TASK REQUIREMENTS:
Look for the line that has "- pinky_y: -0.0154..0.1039" in the material below; please repeat it and every line after it, exactly, up to and including the line that has "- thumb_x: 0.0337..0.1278", and nothing else.

INFORMATION SUPPLIED:
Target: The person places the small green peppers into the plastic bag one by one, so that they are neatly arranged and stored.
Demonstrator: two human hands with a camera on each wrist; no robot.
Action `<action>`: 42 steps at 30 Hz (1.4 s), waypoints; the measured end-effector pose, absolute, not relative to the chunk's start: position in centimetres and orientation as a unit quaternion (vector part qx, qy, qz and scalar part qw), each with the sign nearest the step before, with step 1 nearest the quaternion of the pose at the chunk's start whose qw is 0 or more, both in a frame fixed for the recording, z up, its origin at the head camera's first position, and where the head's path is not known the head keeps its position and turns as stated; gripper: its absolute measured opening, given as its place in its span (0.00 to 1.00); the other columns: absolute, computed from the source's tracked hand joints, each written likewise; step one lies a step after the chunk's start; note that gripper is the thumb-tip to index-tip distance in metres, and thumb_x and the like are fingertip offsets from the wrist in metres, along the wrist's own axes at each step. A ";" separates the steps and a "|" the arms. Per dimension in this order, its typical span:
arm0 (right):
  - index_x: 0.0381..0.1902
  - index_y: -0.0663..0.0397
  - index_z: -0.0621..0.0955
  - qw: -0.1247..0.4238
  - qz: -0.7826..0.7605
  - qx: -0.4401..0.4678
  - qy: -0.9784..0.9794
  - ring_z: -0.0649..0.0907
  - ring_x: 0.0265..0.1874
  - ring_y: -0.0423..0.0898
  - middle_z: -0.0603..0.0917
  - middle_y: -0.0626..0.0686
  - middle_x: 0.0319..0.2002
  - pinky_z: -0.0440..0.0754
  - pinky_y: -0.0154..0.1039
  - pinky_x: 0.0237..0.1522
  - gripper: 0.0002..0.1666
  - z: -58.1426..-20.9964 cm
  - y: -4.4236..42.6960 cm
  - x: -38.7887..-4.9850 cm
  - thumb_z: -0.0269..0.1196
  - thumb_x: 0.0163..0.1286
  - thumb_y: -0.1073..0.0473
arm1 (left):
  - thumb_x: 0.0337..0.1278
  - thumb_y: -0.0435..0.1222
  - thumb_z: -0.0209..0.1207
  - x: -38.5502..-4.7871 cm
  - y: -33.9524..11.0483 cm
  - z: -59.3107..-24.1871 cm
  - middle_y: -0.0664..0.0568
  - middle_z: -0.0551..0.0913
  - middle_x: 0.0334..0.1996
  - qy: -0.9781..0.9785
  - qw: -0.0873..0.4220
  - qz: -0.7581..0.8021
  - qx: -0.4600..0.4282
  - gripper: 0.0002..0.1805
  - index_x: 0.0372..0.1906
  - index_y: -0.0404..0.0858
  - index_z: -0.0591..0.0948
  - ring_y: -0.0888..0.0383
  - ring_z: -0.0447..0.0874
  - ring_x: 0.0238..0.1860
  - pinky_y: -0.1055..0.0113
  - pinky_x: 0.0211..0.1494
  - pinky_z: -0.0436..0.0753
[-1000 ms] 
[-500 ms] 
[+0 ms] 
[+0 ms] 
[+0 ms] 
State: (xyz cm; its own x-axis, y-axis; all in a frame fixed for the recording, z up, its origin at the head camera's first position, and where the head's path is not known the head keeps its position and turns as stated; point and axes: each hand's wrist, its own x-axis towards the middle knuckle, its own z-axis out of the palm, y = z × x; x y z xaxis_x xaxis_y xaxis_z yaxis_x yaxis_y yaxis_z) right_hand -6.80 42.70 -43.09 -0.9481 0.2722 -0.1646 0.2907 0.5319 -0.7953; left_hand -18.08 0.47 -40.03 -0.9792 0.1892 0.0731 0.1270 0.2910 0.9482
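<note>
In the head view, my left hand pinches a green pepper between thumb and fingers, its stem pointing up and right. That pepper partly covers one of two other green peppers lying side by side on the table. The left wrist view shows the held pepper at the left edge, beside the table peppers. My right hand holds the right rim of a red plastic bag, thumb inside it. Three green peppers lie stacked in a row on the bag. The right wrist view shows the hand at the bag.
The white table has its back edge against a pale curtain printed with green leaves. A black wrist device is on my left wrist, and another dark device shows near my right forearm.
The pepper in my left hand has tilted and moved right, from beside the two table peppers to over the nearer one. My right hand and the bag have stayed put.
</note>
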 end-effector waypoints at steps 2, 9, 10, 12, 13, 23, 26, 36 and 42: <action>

RESULT OF THE TASK:
  - pinky_y: -0.0154..0.1039
  - pinky_x: 0.0237..0.1522
  - gripper: 0.0002..0.1666
  - z: -58.1426..-20.9964 cm
  - y: -4.4236..42.6960 cm
  - x: -38.7887..-4.9850 cm
  - thumb_z: -0.0269..0.1196
  - thumb_x: 0.0163..0.1286
  - thumb_y: -0.1073..0.0473
arm1 (left):
  - thumb_x: 0.0337..0.1278

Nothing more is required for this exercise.